**Exercise:** Transcribe all of the data exactly. Omit the pictures.

**Information supplied:**
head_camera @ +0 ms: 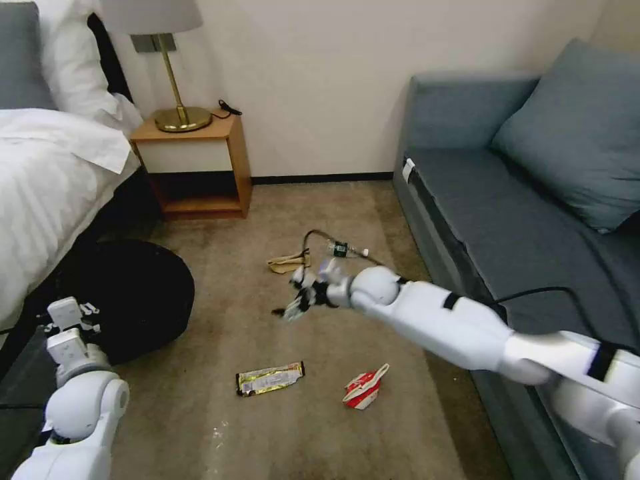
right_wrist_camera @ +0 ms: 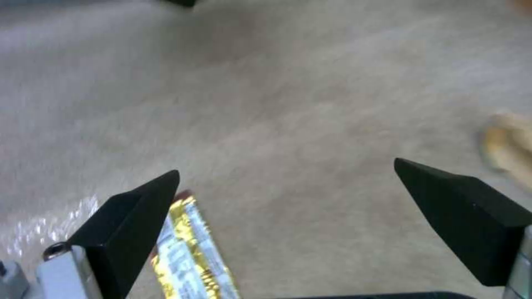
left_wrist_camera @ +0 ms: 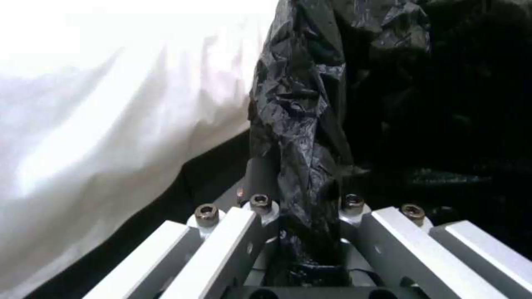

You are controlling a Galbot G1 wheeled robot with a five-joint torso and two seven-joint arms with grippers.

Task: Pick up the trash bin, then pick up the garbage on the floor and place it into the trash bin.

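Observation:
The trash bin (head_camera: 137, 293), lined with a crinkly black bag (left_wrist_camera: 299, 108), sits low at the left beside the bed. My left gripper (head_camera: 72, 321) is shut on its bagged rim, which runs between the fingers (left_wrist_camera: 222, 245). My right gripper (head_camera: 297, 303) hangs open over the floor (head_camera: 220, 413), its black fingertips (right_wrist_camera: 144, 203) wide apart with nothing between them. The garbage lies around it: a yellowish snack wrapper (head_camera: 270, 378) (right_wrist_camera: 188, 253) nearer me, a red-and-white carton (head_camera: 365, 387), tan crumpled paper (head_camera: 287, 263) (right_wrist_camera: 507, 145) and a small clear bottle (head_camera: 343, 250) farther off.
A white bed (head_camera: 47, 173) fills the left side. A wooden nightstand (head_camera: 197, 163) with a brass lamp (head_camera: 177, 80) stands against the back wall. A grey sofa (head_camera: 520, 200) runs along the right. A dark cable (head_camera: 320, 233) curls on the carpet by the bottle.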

**Exercise response:**
head_camera @ +0 ms: 
right_wrist_camera @ +0 ms: 
left_wrist_camera @ +0 ms: 

You are controlling a Galbot G1 wheeled robot with a five-joint torso and two seven-joint arms with grippers.

Task: Pick up the trash bin, then pick up the garbage on the floor and place it into the trash bin.

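Observation:
The trash bin (head_camera: 137, 293), lined with a crinkly black bag (left_wrist_camera: 299, 108), sits low at the left beside the bed. My left gripper (head_camera: 72, 321) is shut on its bagged rim, which runs between the fingers (left_wrist_camera: 222, 245). My right gripper (head_camera: 297, 303) hangs open over the floor (head_camera: 220, 413), its black fingertips (right_wrist_camera: 144, 203) wide apart with nothing between them. The garbage lies around it: a yellowish snack wrapper (head_camera: 270, 378) (right_wrist_camera: 188, 253) nearer me, a red-and-white carton (head_camera: 365, 387), tan crumpled paper (head_camera: 287, 263) (right_wrist_camera: 507, 145) and a small clear bottle (head_camera: 343, 250) farther off.
A white bed (head_camera: 47, 173) fills the left side. A wooden nightstand (head_camera: 197, 163) with a brass lamp (head_camera: 177, 80) stands against the back wall. A grey sofa (head_camera: 520, 200) runs along the right. A dark cable (head_camera: 320, 233) curls on the carpet by the bottle.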

Nothing else is required to finish the exercise.